### WHAT YOU SHOULD DO
An exact copy of all the entries below is what this task needs.

=== Begin Enclosure ===

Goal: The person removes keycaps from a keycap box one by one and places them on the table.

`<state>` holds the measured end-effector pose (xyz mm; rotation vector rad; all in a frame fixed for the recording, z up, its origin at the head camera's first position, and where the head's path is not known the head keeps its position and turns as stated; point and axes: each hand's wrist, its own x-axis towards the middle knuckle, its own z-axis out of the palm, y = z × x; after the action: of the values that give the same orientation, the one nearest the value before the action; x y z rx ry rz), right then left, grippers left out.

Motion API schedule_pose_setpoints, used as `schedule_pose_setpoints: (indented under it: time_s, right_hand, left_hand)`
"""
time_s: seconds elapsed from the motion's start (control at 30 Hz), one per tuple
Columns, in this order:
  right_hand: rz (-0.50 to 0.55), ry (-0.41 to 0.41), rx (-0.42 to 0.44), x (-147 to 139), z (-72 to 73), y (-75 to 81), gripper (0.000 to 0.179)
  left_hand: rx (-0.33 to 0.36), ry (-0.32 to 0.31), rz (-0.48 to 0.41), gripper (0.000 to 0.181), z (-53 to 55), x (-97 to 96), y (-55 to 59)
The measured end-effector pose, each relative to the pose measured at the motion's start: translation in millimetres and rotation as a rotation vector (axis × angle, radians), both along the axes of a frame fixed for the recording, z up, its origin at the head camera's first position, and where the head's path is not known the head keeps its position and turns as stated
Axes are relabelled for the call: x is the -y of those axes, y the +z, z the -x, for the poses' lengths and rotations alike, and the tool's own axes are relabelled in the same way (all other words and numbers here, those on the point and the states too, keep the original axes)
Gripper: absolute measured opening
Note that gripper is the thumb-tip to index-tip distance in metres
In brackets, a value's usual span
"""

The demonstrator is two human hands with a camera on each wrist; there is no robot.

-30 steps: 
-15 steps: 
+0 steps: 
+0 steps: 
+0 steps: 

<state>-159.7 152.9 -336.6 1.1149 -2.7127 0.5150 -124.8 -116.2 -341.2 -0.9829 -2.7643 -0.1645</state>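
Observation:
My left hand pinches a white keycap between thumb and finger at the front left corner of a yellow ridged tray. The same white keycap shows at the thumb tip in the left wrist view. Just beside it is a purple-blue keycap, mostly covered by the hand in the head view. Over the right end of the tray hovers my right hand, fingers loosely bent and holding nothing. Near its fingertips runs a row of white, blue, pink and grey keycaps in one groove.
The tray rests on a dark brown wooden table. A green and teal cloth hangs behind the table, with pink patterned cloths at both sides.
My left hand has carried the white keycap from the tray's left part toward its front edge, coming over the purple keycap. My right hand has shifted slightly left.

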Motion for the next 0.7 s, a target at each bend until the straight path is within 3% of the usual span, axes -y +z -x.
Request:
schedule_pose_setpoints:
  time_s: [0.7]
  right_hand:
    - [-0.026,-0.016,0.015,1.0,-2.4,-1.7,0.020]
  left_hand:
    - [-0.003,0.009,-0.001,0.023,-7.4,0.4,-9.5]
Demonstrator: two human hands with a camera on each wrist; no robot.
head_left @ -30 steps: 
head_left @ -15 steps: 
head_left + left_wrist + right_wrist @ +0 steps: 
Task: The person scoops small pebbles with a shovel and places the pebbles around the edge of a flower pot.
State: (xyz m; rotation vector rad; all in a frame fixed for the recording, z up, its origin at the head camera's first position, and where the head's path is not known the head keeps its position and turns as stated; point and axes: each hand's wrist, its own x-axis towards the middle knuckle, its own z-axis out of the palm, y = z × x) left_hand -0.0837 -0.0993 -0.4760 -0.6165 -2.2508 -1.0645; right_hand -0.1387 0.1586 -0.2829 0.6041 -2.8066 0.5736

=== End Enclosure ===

### ANSWER BOX
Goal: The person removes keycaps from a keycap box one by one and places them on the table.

`<state>` holds the measured end-effector pose (xyz mm; rotation vector rad; all in a frame fixed for the recording, z up, its origin at the head camera's first position, and where the head's path is not known the head keeps its position and turns as stated; point and axes: each hand's wrist, its own x-axis towards the middle knuckle, its own z-axis out of the palm, y = z × x; after the action: of the values that give the same orientation, the one nearest the value before the action; x y z rx ry rz), right then left, grippers left out.

Motion API schedule_pose_setpoints, used as `schedule_pose_setpoints: (indented under it: time_s, right_hand, left_hand)`
"""
time_s: seconds elapsed from the motion's start (control at 30 Hz), one per tuple
Columns, in this order:
  right_hand: rz (-0.50 to 0.55), ry (-0.41 to 0.41), rx (-0.42 to 0.44), x (-147 to 139), z (-72 to 73), y (-75 to 81), gripper (0.000 to 0.179)
  left_hand: rx (-0.33 to 0.36), ry (-0.32 to 0.31), rz (-0.48 to 0.41), gripper (0.000 to 0.181), z (-53 to 55), x (-97 to 96), y (-55 to 59)
The measured end-effector pose, each relative to the pose measured at the motion's start: translation in millimetres and rotation as a rotation vector (axis × angle, radians), both along the axes of a frame fixed for the recording, z up, its origin at the head camera's first position, and where the head's path is not known the head keeps its position and turns as stated
Axes are relabelled for the call: x is the -y of those axes, y the +z, z the -x, for the poses' lengths and rotations alike, and the tool's own axes are relabelled in the same way (all other words and numbers here, those on the point and the states too, keep the original axes)
Gripper: absolute measured opening
Note that gripper is the thumb-tip to index-tip distance in metres
In brackets, a value's usual span
"""

The demonstrator is two human hands with a camera on each wrist; there is no robot.

-30 steps: 
-15 steps: 
+0 steps: 
+0 steps: 
+0 steps: 

<state>-159.7 152.9 -336.6 1.1149 -2.7127 0.5150 -124.8 -116.2 -341.2 -0.9829 -2.7643 -0.1645</state>
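Observation:
My left hand pinches a white keycap between thumb and finger at the front left corner of a yellow ridged tray. The same white keycap shows at the thumb tip in the left wrist view. Just beside it is a purple-blue keycap, mostly covered by the hand in the head view. Over the right end of the tray hovers my right hand, fingers loosely bent and holding nothing. Near its fingertips runs a row of white, blue, pink and grey keycaps in one groove.
The tray rests on a dark brown wooden table. A green and teal cloth hangs behind the table, with pink patterned cloths at both sides.
My left hand has carried the white keycap from the tray's left part toward its front edge, coming over the purple keycap. My right hand has shifted slightly left.
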
Motion for the next 0.7 s, a target at each bend until the straight path is within 3% of the usual span, axes -y +z -x.
Request:
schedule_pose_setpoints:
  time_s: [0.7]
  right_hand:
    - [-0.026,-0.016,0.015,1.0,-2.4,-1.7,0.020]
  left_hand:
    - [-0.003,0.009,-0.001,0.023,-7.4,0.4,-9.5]
Demonstrator: two human hands with a camera on each wrist; no robot.
head_left @ -30 steps: 
head_left @ -15 steps: 
head_left + left_wrist + right_wrist @ +0 steps: 
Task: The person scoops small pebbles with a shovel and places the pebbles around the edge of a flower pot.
State: (xyz m; rotation vector rad; all in a frame fixed for the recording, z up, its origin at the head camera's first position, and where the head's path is not known the head keeps its position and turns as stated; point and axes: each hand's wrist, its own x-axis towards the middle knuckle, its own z-axis out of the palm, y = z × x) left_hand -0.0837 -0.0993 -0.4760 -0.6165 -2.2508 -1.0645; right_hand -0.1387 0.1586 -0.2829 0.6041 -2.8066 0.5736

No other output is expected for this exercise.